1. 1. 1. 1. 1. 1. 1. 1. 1. 1.], (28,), float64)
'''
print(env.obs_space_dict)
'''
Dict('accelerometer': Box(-inf, inf, (3,), float64),
'velocimeter': Box(-inf, inf, (3,), float64),
'gyro': Box(-inf, inf, (3,), float64),
'magnetometer': Box(-inf, inf, (3,), float64),
'circle_lidar': Box(0.0, 1.0, (16,), float64))
'''
# position of each part in the obs is as same as it appears in the Dict above.
print(obs)
'''
[0. 0. 9.81 0. 0. 0.
0. 0. 0. 0.36647163 0.34014489 0.
0. 0. 0. 0. 0. 0.
0. 0. 0. 0. 0. 0.08518475
0.93364224 0.84845749 0. 0. ]
'''
Action Space#
env = safety_gymnasium.make('SafetyPointCircle0-v0', render_mode='human')
obs, info = env.reset()
print(env.action_space)
# Box(-1.0, 1.0, (2,), float64)
Render#
We completely inherit the excellent API for render in Gymnasium.
Note
The set of supported modes varies per environment. (And some third-party environments may not support rendering at all.) By convention, if render_mode is:
None (default): no render is computed.
human: render return None. The environment is continuously rendered in the current display or terminal. Usually for human consumption.
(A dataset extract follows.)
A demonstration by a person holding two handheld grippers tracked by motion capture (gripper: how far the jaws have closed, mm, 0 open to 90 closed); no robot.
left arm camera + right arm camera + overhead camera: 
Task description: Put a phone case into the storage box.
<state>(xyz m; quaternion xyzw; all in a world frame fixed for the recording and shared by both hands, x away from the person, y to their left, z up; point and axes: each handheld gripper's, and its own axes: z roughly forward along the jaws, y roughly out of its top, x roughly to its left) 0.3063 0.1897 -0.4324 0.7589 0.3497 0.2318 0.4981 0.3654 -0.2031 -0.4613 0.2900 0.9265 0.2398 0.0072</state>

rgb_array: return a single frame representing the current state of the environment. A frame is a numpy.ndarray with shape (x, y, 3) representing RGB values for an x-by-y pixel image.
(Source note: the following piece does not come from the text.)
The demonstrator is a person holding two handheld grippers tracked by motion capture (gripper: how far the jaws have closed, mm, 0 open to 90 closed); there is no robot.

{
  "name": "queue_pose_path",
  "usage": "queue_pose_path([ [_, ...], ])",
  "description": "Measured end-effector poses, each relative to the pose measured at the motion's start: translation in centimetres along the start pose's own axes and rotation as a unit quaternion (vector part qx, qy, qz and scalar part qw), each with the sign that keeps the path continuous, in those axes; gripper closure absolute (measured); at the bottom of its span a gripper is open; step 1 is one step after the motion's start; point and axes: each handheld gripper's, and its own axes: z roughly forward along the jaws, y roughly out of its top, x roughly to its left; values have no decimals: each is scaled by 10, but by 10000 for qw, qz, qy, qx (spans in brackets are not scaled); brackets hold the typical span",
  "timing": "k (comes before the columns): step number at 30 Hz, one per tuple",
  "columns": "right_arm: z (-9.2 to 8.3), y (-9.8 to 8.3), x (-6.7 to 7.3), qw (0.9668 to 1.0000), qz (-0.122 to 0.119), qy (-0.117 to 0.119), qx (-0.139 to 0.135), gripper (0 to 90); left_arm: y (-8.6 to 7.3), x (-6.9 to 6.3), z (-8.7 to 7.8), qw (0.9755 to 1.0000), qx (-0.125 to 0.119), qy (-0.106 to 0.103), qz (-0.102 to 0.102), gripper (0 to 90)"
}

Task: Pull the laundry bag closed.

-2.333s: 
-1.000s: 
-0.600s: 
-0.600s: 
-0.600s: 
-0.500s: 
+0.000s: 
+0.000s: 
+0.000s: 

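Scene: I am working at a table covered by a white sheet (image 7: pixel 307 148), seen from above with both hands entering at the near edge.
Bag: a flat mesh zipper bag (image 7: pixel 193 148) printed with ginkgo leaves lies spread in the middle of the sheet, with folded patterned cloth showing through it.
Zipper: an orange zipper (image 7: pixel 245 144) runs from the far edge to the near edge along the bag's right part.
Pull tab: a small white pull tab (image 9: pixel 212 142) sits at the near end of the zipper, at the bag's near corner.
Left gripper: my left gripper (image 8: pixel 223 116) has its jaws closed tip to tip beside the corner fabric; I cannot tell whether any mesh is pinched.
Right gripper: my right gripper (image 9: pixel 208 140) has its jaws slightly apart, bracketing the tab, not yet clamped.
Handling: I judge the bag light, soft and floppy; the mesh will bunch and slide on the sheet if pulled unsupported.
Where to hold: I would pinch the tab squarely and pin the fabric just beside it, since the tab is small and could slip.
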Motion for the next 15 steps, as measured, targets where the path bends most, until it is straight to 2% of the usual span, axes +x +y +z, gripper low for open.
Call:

rgb_array_list: return a list of frames representing the states of the environment since the last reset. Each frame is a numpy.ndarray with shape (x, y, 3), as with rgb_array.
depth_array: return a single frame representing the current state of the environment. A frame is a numpy.ndarray with shape (x, y) representing depth values for an x-by-y pixel image.
depth_array_list: return a list of frames representing the states of the environment since the last reset. Each frame is a numpy.ndarray with shape (x, y), as with depth_array.